# Pixel Fixer?



## Peagreen (Apr 21, 2008)

Bought a brand new Samsung Syncmaster 22" for around £220

1 pixel is damaged, tried massaging i. Still 'dead'

heard abotu a possible fixer, any ideas?


----------



## dai (Jul 2, 2004)

try these
http://www.widowpc.com/members/fix_dead_pixels.zip
http://www.psp-vault.com/Article168.psp
http://www.wikihow.com/Fix-a-Stuck-Pixel-on-an-LCD-Monitor


----------



## peterhuang913 (May 24, 2008)

You can't fix dead pixels, only stuck ones.


----------



## Peagreen (Apr 21, 2008)

i dont knwo if its dead or stuck


----------



## peterhuang913 (May 24, 2008)

Is it always black or is it always one color?


----------



## Peagreen (Apr 21, 2008)

always one colour. and them fixers' didnt work


----------



## Wrench97 (May 10, 2008)

Peagreen said:


> always one colour. and them fixers' didnt work



How long did you run them?

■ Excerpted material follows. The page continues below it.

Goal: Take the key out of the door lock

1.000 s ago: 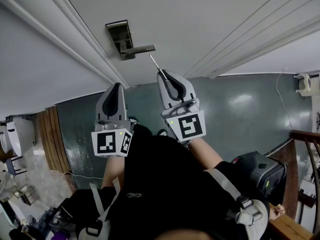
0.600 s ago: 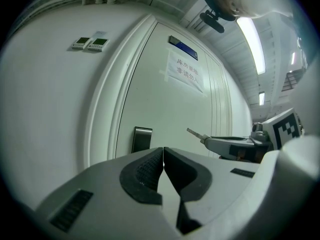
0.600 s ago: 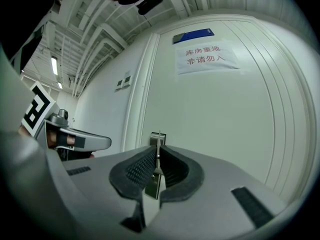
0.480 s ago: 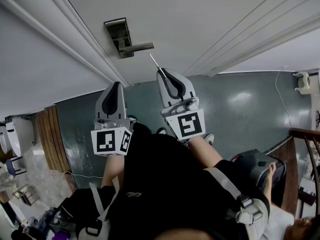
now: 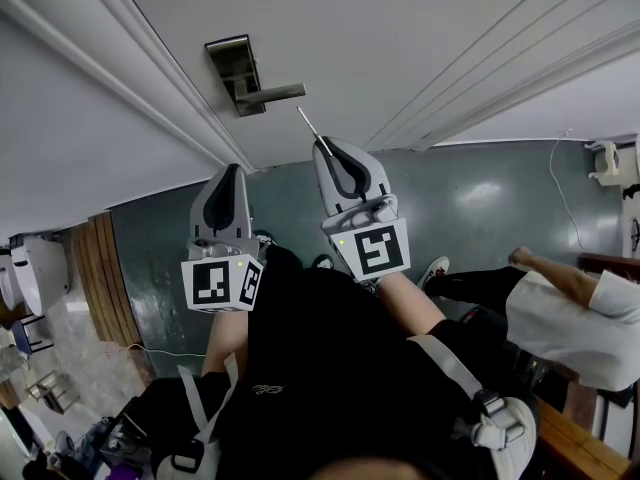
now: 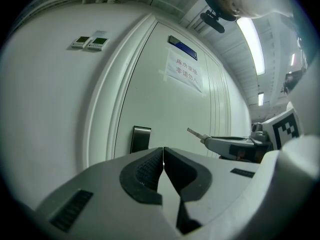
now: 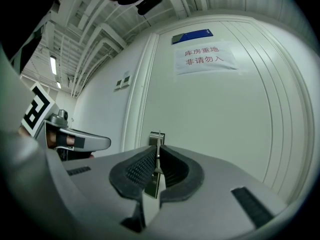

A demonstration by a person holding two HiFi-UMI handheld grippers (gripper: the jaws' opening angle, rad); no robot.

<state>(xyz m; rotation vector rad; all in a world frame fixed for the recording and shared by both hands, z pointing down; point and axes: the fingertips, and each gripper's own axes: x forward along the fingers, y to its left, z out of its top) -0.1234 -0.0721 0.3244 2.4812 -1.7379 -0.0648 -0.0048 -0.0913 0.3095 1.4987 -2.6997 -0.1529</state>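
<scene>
The white door (image 5: 400, 38) carries a metal lock plate (image 5: 232, 68) with a lever handle (image 5: 272, 94). My right gripper (image 5: 323, 146) is shut on the silver key (image 5: 308, 124), whose blade sticks out past the tips, clear of the lock and a short way from the handle. In the right gripper view the key (image 7: 158, 146) stands edge-on between the pads, in line with the lock plate (image 7: 152, 138). My left gripper (image 5: 236, 171) hangs lower left of it, shut and empty. The left gripper view shows the key (image 6: 196, 133) and the lock plate (image 6: 140, 139).
A person in a white shirt (image 5: 575, 313) leans in at the right over the dark green floor (image 5: 480, 208). A paper sign (image 7: 205, 56) is taped high on the door. Wall switch panels (image 6: 90, 43) sit left of the door frame. A wooden rail (image 5: 570, 448) runs at lower right.
A person in white has come into view at the right, covering the black case. Both grippers and the key have hardly moved.
</scene>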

I usually run Pixel Fixer overnight.


----------



## Peagreen (Apr 21, 2008)

20 minutes, someone suggested that,

over night?
usually work for you?


----------



## Wrench97 (May 10, 2008)

Peagreen said:


> 20 minutes, someone suggested that,
> 
> over night?
> usually work for you?


More than half the time it does, just depends on what happened to the pixel.


----------



## Peagreen (Apr 21, 2008)

so what program/app should i use and how long for and success rate?

thanks guys..


----------



## Wrench97 (May 10, 2008)

Try this one http://www.majorgeeks.com/Dans_Dead_Pixel_Fixer_d5571.html

Let it run 1 hour if it's still stuck run it again for 8 hours gently massage the area of the screen every once in awhile while it's running.

Sometimes you can fix them sometimes you can't.


----------